Delay asymptotics of the SRPT scheduler

In this paper we look at the shortest-remaining-processing-time (SRPT) scheduling algorithm. It has been long thought that although it exhibits optimal mean packet delay, the larger sized packets will "suffer" a very large delay. In this paper, we consider this scheduling rule for a discrete-time queueing system that is accessed by a large number of flows (a many flows regime). In such an asymptotic regime where the number of flows are large, we derive expressions for the packet delay distributions for batch arrival processes, and with bounded packet sizes.
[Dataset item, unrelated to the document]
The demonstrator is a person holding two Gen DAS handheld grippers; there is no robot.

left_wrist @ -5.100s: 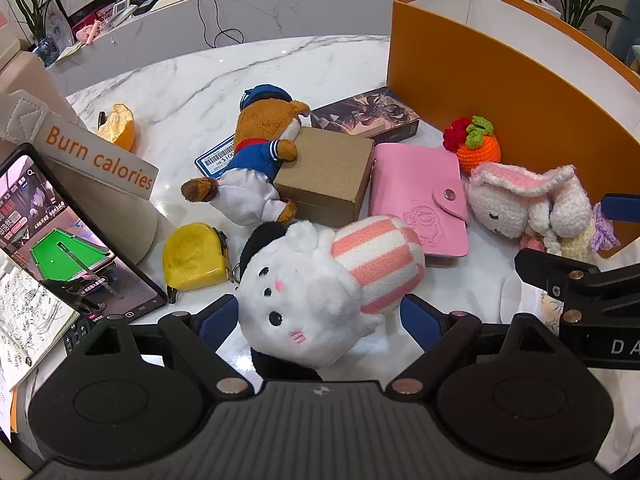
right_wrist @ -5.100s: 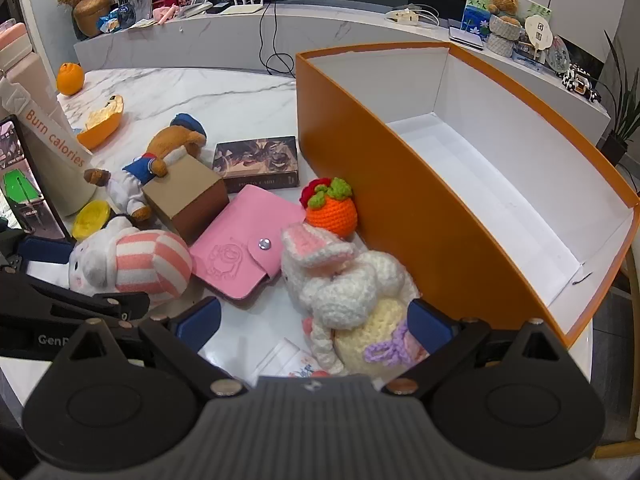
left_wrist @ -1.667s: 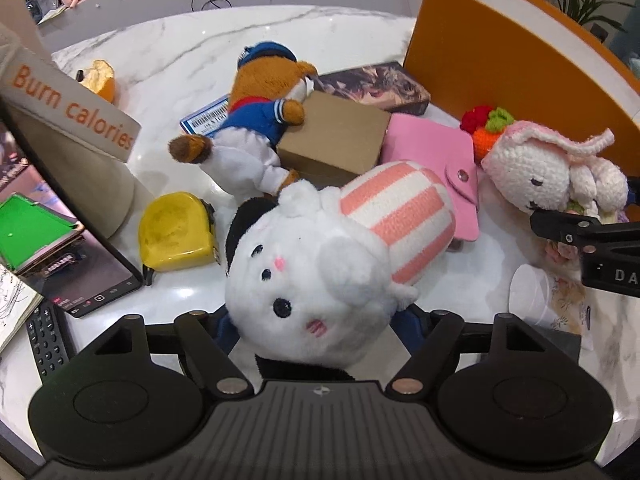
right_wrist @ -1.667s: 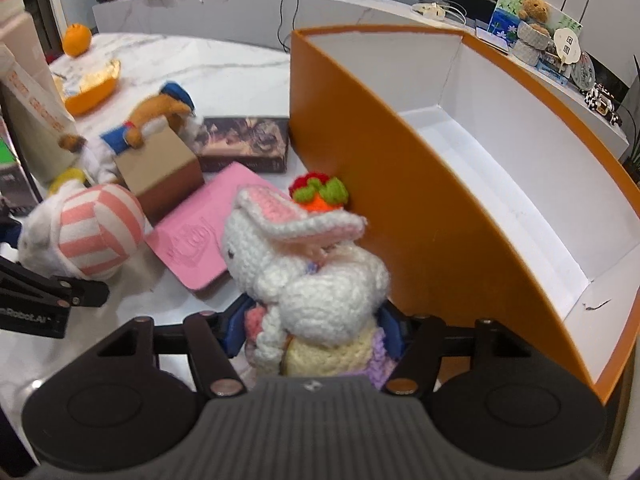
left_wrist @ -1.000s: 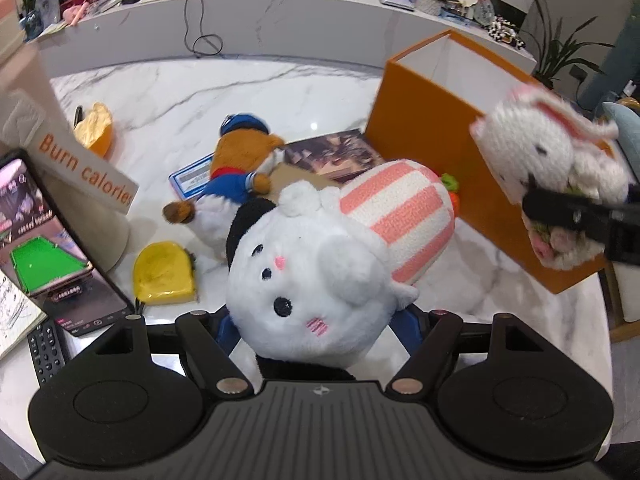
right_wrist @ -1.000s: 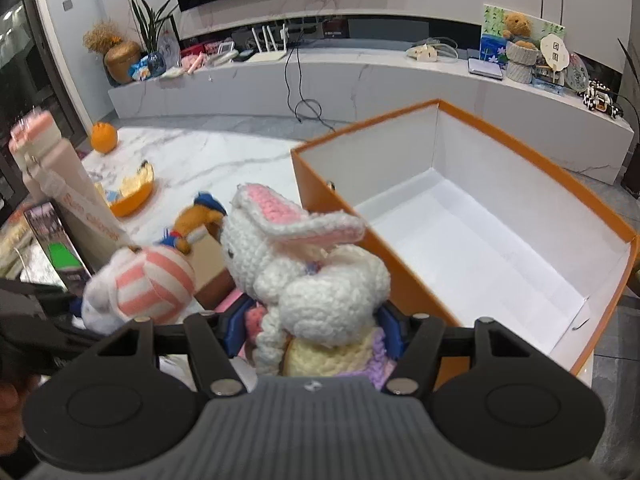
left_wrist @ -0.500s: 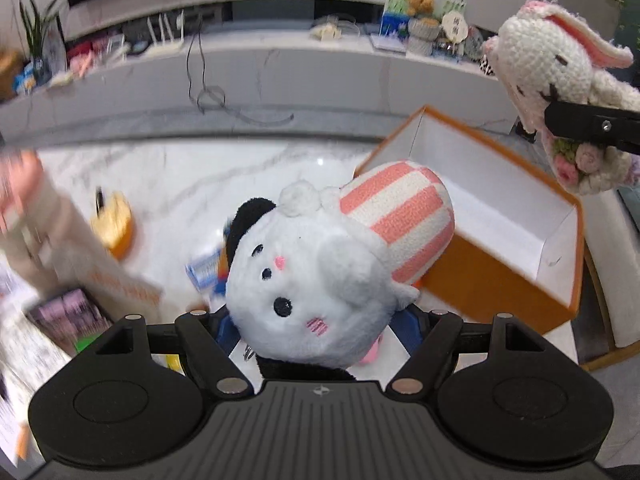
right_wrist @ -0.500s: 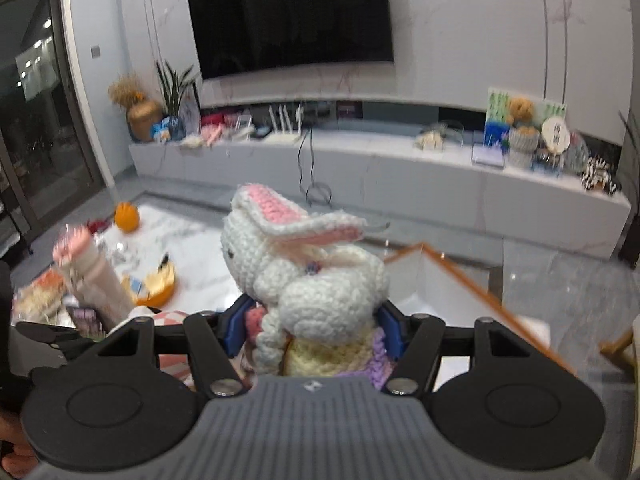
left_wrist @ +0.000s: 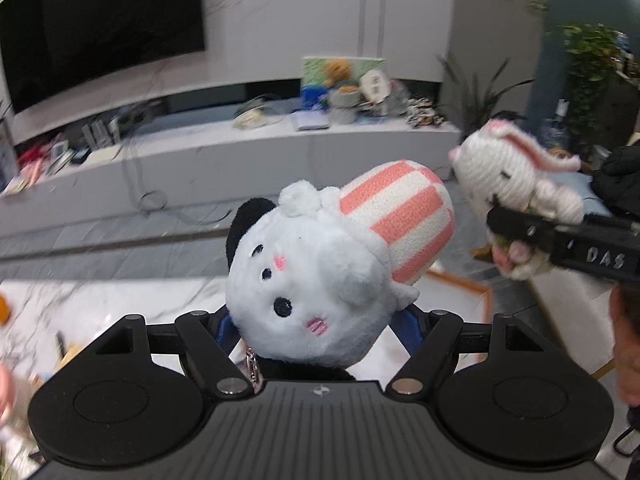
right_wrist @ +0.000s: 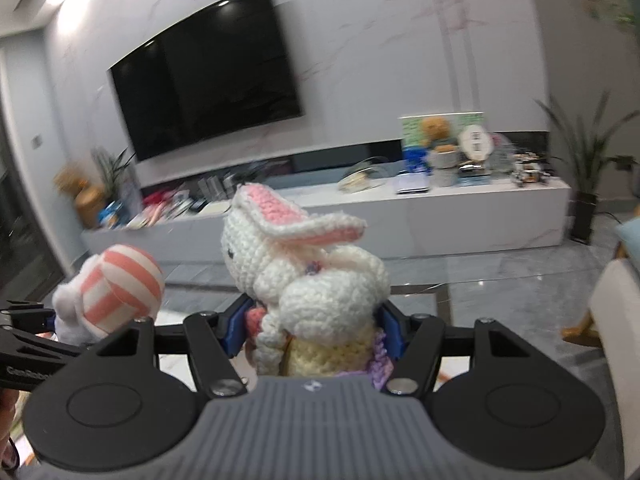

Using these results, we compare the delay asymptote (i.e., for any finite delay, and asymptotic in the number of flows) of the SRPT scheduler with that of a FIFO (first in first out) scheduler, when there is a mix of packet sizes. In particular, we apply the asymptotic delay result to a system accessed by packets which are one of two sizes: '1' or 'k', and the arrival process is i.i.d. in time. We show that the difference in rate function of the delay asymptote between SRPT and FIFO for the size 'k' packet decays as 1/k. Thus, for large packets, the delay distributions under FIFO and SRPT look similar. On the other hand, for the size '1' packet, the delay rate function under SRPT is invariant with k. However for FIFO, the delay rate function for the size '1' packet decays as 1/k. This indicates that for size '1' packets, SRPT performs increasingly better as the range in packet size increases. Thus, these results indicate that SRPT is a good policy to implement for Web-servers, where empirical evidence suggests a large variability in packet sizes.